**PROBLEM REQUIREMENTS**:
Because the lines must stay identical, write out the data without changing anything.

**INFORMATION SHOWN**:
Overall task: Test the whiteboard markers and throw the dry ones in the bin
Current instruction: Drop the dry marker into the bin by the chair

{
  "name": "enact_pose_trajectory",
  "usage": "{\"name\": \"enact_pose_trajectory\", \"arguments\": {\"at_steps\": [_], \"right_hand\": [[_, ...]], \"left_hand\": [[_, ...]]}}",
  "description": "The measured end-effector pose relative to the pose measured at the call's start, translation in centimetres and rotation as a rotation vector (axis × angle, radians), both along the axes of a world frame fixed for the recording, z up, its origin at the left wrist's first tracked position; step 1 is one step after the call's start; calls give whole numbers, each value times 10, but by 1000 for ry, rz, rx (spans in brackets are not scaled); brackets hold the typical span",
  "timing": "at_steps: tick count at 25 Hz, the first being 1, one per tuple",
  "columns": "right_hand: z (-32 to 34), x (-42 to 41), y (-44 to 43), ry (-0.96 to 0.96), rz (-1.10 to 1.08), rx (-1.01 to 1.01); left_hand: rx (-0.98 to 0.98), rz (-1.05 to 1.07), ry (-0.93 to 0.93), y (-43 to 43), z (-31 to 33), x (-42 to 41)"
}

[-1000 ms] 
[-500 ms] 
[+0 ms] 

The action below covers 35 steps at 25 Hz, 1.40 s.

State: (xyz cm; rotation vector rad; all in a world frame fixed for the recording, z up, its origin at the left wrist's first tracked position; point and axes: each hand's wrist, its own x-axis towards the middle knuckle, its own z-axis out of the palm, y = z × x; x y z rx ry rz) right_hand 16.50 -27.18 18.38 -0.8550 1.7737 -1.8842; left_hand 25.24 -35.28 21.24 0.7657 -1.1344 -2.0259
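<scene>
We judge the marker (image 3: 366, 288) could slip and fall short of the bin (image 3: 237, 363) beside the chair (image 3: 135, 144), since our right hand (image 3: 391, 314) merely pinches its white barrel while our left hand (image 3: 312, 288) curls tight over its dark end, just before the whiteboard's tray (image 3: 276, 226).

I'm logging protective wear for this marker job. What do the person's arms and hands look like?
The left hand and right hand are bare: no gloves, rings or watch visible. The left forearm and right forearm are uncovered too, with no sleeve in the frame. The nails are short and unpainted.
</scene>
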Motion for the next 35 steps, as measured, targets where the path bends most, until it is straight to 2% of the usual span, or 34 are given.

**TASK SOLUTION**:
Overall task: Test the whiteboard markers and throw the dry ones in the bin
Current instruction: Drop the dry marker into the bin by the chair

{
  "name": "enact_pose_trajectory",
  "usage": "{\"name\": \"enact_pose_trajectory\", \"arguments\": {\"at_steps\": [_], \"right_hand\": [[_, ...]], \"left_hand\": [[_, ...]]}}",
  "description": "The measured end-effector pose relative to the pose measured at the call's start, translation in centimetres and rotation as a rotation vector (axis × angle, radians), both along the axes of a world frame fixed for the recording, z up, its origin at the left wrist's first tracked position; step 1 is one step after the call's start; calls give whole numbers, each value times 10, but by 1000 for ry, rz, rx (spans in brackets are not scaled); brackets hold the typical span",
  "timing": "at_steps: tick count at 25 Hz, the first being 1, one per tuple",
  "columns": "right_hand: z (-32 to 34), x (-42 to 41), y (-44 to 43), ry (-0.96 to 0.96), rz (-1.10 to 1.08), rx (-1.01 to 1.01); left_hand: rx (-0.98 to 0.98), rz (-1.05 to 1.07), ry (-0.93 to 0.93), y (-43 to 43), z (-31 to 33), x (-42 to 41)"
}

[-1000 ms] 
[-500 ms] 
[+0 ms] 

The action below covers 35 steps at 25 Hz, 1.40 s.

State: (xyz cm; rotation vector rad; all in a world frame fixed for the recording, z up, its origin at the left wrist's first tracked position; point and axes: each hand's wrist, its own x-axis towards the middle knuckle, its own z-axis out of the palm, y = z × x; x y z rx ry rz) right_hand 16.50 -27.18 18.38 -0.8550 1.7737 -1.8842; left_hand 25.24 -35.28 21.24 0.7657 -1.1344 -2.0259
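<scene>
We judge the marker (image 3: 366, 288) could slip and fall short of the bin (image 3: 237, 363) beside the chair (image 3: 135, 144), since our right hand (image 3: 391, 314) merely pinches its white barrel while our left hand (image 3: 312, 288) curls tight over its dark end, just before the whiteboard's tray (image 3: 276, 226).

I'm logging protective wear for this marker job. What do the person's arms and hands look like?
The left hand and right hand are bare: no gloves, rings or watch visible. The left forearm and right forearm are uncovered too, with no sleeve in the frame. The nails are short and unpainted.
</scene>
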Motion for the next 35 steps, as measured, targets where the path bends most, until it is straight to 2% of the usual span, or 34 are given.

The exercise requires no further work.